> _PROBLEM STATEMENT_
All of the entries must be duplicated exactly.

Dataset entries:
• • •
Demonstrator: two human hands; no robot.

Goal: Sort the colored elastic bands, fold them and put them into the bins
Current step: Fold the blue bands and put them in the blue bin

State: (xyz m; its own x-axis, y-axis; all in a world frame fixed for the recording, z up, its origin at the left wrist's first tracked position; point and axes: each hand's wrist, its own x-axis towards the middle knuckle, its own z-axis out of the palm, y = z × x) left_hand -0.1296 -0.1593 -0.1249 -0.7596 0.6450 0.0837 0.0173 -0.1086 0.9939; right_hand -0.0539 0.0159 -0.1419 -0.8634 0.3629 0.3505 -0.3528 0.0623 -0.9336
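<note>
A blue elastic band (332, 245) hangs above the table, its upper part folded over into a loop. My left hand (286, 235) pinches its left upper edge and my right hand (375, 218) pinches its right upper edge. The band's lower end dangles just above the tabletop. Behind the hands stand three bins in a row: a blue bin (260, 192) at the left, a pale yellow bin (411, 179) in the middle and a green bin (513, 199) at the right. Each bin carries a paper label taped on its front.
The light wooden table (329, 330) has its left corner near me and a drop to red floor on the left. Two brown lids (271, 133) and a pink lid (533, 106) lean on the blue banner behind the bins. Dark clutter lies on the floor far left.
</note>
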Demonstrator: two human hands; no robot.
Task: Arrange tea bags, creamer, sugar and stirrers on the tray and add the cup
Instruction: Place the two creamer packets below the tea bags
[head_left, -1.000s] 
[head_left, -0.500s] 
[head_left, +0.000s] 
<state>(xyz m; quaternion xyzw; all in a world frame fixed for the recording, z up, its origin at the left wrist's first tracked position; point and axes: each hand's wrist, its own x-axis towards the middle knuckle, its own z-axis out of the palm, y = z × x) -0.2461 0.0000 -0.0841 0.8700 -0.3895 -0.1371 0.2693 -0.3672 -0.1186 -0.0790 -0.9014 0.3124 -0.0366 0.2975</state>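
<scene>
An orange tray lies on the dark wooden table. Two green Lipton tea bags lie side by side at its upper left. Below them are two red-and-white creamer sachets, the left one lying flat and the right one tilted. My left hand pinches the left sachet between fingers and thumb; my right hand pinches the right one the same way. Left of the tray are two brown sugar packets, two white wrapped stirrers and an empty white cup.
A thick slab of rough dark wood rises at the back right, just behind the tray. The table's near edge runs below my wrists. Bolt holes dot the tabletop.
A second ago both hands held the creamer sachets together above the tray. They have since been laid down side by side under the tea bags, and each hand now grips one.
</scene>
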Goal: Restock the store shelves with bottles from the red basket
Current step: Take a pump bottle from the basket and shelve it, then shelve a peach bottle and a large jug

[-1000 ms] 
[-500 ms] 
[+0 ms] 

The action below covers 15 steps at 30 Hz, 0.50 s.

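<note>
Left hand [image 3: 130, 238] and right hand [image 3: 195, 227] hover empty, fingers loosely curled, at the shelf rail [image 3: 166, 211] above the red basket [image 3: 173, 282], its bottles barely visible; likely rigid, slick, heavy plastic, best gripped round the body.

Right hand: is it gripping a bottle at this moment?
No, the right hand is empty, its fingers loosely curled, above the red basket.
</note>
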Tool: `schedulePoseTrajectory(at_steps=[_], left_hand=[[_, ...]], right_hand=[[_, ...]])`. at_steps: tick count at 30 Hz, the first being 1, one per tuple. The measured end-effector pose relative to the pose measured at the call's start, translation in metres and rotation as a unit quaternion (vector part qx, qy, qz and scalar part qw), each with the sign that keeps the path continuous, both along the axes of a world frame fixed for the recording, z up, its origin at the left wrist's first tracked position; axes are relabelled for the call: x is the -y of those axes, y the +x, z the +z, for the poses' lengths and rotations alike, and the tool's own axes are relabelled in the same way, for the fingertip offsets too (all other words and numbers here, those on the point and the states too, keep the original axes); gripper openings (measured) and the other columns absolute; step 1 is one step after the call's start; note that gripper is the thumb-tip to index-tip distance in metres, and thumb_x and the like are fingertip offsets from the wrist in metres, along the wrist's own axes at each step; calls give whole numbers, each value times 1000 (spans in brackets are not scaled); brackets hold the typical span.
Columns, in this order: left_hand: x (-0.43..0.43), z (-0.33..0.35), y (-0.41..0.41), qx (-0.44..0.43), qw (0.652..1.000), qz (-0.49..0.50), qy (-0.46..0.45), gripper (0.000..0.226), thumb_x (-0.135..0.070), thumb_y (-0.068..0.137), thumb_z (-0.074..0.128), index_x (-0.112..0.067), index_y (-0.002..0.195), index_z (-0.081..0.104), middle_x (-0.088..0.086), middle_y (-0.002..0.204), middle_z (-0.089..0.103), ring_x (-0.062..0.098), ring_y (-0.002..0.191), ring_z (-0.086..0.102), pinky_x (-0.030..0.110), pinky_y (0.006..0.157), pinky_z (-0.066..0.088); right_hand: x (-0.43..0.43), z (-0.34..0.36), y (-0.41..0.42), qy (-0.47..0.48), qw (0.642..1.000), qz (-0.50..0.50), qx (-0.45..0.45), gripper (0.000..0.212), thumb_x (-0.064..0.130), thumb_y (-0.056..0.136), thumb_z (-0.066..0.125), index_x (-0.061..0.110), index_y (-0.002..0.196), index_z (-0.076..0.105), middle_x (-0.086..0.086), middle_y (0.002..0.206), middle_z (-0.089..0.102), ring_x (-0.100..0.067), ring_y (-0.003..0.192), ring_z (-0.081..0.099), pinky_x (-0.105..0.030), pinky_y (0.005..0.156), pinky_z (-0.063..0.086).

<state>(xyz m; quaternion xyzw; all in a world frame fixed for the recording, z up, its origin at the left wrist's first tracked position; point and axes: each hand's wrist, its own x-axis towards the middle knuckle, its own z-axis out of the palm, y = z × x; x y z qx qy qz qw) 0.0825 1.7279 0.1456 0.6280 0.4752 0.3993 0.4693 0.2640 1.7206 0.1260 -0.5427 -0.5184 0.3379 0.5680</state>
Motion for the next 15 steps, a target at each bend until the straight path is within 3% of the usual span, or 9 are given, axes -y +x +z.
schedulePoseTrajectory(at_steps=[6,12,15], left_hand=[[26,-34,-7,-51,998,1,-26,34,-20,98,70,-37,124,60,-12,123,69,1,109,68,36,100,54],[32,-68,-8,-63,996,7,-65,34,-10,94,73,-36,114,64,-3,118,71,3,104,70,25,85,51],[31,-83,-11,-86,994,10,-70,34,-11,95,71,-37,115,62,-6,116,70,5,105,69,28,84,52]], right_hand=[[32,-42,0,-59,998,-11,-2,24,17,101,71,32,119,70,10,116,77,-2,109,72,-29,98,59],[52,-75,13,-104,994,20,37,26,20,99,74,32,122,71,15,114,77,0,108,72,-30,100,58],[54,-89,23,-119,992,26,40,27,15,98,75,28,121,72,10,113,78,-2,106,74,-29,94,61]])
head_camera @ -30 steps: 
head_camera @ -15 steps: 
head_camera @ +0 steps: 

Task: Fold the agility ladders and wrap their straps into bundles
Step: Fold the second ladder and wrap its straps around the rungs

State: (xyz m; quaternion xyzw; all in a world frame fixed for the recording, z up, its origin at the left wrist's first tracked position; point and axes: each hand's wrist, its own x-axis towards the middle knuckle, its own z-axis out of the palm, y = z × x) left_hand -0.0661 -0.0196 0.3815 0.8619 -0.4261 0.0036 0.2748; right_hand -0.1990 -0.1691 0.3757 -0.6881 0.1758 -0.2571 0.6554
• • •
> _TASK OUTPUT_
Demonstrator: two human hands; no robot.

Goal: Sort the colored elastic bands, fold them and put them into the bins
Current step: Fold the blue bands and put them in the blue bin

State: (xyz m; its own x-axis, y-axis; all in a world frame fixed for the recording, z up, its origin at the left wrist's first tracked position; point and axes: each hand's wrist, its own x-axis towards the middle knuckle, its own z-axis out of the palm, y = z × x) left_hand -0.1296 -0.1593 -0.1249 -0.7596 0.6450 0.0837 0.0173 -0.1086 0.9939; right_hand -0.0539 0.0159 -0.1419 -0.8634 0.3629 0.3505 -0.3528 0.0623 -0.9336
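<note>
A blue elastic band (332, 245) hangs above the table, its upper part folded over into a loop. My left hand (286, 235) pinches its left upper edge and my right hand (375, 218) pinches its right upper edge. The band's lower end dangles just above the tabletop. Behind the hands stand three bins in a row: a blue bin (260, 192) at the left, a pale yellow bin (411, 179) in the middle and a green bin (513, 199) at the right. Each bin carries a paper label taped on its front.
The light wooden table (329, 330) has its left corner near me and a drop to red floor on the left. Two brown lids (271, 133) and a pink lid (533, 106) lean on the blue banner behind the bins. Dark clutter lies on the floor far left.
</note>
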Demonstrator: two human hands; no robot.
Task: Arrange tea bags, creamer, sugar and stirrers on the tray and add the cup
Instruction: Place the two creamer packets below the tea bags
[head_left, -1.000s] 
[head_left, -0.500s] 
[head_left, +0.000s] 
<state>(xyz m; quaternion xyzw; all in a world frame fixed for the recording, z up, its origin at the left wrist's first tracked position; point and axes: each hand's wrist, its own x-axis towards the middle knuckle, its own z-axis out of the palm, y = z × x) -0.2461 0.0000 -0.0841 0.8700 -0.3895 -0.1371 0.2693 -0.3672 -0.1186 -0.0790 -0.9014 0.3124 -0.0366 0.2975</state>
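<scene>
An orange tray lies on the dark wooden table. Two green Lipton tea bags lie side by side at its upper left. Below them are two red-and-white creamer sachets, the left one lying flat and the right one tilted. My left hand pinches the left sachet between fingers and thumb; my right hand pinches the right one the same way. Left of the tray are two brown sugar packets, two white wrapped stirrers and an empty white cup.
A thick slab of rough dark wood rises at the back right, just behind the tray. The table's near edge runs below my wrists. Bolt holes dot the tabletop.
A second ago both hands held the creamer sachets together above the tray. They have since been laid down side by side under the tea bags, and each hand now grips one.
</scene>
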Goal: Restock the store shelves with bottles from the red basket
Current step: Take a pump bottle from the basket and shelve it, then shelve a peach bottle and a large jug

[-1000 ms] 
[-500 ms] 
[+0 ms] 

The action below covers 15 steps at 30 Hz, 0.50 s.

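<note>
Left hand [image 3: 130, 238] and right hand [image 3: 195, 227] hover empty, fingers loosely curled, at the shelf rail [image 3: 166, 211] above the red basket [image 3: 173, 282], its bottles barely visible; likely rigid, slick, heavy plastic, best gripped round the body.

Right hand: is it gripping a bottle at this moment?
No, the right hand is empty, its fingers loosely curled, above the red basket.
</note>
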Tool: `schedulePoseTrajectory(at_steps=[_], left_hand=[[_, ...]], right_hand=[[_, ...]])`. at_steps: tick count at 30 Hz, the first being 1, one per tuple. The measured end-effector pose relative to the pose measured at the call's start, translation in metres and rotation as a unit quaternion (vector part qx, qy, qz and scalar part qw), each with the sign that keeps the path continuous, both along the axes of a world frame fixed for the recording, z up, its origin at the left wrist's first tracked position; axes are relabelled for the call: x is the -y of those axes, y the +x, z the +z, for the poses' lengths and rotations alike, and the tool's own axes are relabelled in the same way, for the fingertip offsets too (all other words and numbers here, those on the point and the states too, keep the original axes); gripper openings (measured) and the other columns absolute; step 1 is one step after the call's start; note that gripper is the thumb-tip to index-tip distance in metres, and thumb_x and the like are fingertip offsets from the wrist in metres, along the wrist's own axes at each step; calls give whole numbers, each value times 1000 (spans in brackets are not scaled); brackets hold the typical span.
Columns, in this order: left_hand: x (-0.43..0.43), z (-0.33..0.35), y (-0.41..0.41), qx (-0.44..0.43), qw (0.652..1.000), qz (-0.49..0.50), qy (-0.46..0.45), gripper (0.000..0.226), thumb_x (-0.135..0.070), thumb_y (-0.068..0.137), thumb_z (-0.074..0.128), index_x (-0.112..0.067), index_y (-0.002..0.195), index_z (-0.081..0.104), middle_x (-0.088..0.086), middle_y (-0.002..0.204), middle_z (-0.089..0.103), ring_x (-0.062..0.098), ring_y (-0.002..0.191), ring_z (-0.086..0.102), pinky_x (-0.030..0.110), pinky_y (0.006..0.157), pinky_z (-0.066..0.088); right_hand: x (-0.43..0.43), z (-0.34..0.36), y (-0.41..0.42), qy (-0.47..0.48), qw (0.642..1.000), qz (-0.50..0.50), qx (-0.45..0.45), gripper (0.000..0.212), thumb_x (-0.064..0.130), thumb_y (-0.056..0.136), thumb_z (-0.066..0.125), index_x (-0.061..0.110), index_y (-0.002..0.196), index_z (-0.076..0.105), middle_x (-0.086..0.086), middle_y (0.002..0.206), middle_z (-0.089..0.102), ring_x (-0.100..0.067), ring_y (-0.003..0.192), ring_z (-0.081..0.099), pinky_x (-0.105..0.030), pinky_y (0.005..0.156), pinky_z (-0.063..0.086).

<state>(xyz m; quaternion xyzw; all in a world frame fixed for the recording, z up, its origin at the left wrist's first tracked position; point and axes: each hand's wrist, its own x-axis towards the middle knuckle, its own z-axis out of the palm, y = z × x; x y z qx qy qz qw) 0.0825 1.7279 0.1456 0.6280 0.4752 0.3993 0.4693 0.2640 1.7206 0.1260 -0.5427 -0.5184 0.3379 0.5680</state>
Motion for the next 15 steps, a target at each bend until the straight path is within 3% of the usual span, or 9 are given, axes -y +x +z.
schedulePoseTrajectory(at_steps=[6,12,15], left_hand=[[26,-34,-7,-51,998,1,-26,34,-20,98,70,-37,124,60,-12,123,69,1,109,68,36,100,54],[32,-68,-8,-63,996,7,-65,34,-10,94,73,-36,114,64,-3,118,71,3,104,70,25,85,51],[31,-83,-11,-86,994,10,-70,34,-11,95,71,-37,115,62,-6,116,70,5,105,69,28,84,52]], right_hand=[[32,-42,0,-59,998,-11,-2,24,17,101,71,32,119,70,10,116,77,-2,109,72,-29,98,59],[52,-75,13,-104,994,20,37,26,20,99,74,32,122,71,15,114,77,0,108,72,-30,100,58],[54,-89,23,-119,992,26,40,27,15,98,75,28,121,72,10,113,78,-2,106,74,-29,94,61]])
head_camera @ -30 steps: 
head_camera @ -15 steps: 
head_camera @ +0 steps: 

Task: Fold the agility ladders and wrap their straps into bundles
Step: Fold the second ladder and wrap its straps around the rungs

State: (xyz m; quaternion xyzw; all in a world frame fixed for the recording, z up, its origin at the left wrist's first tracked position; point and axes: each hand's wrist, its own x-axis towards the middle knuckle, its own z-axis out of the palm, y = z × x) left_hand -0.0661 -0.0196 0.3815 0.8619 -0.4261 0.0036 0.2748; right_hand -0.1990 -0.1691 0.3757 -0.6881 0.1758 -0.2571 0.6554

The answer to this exercise is complete.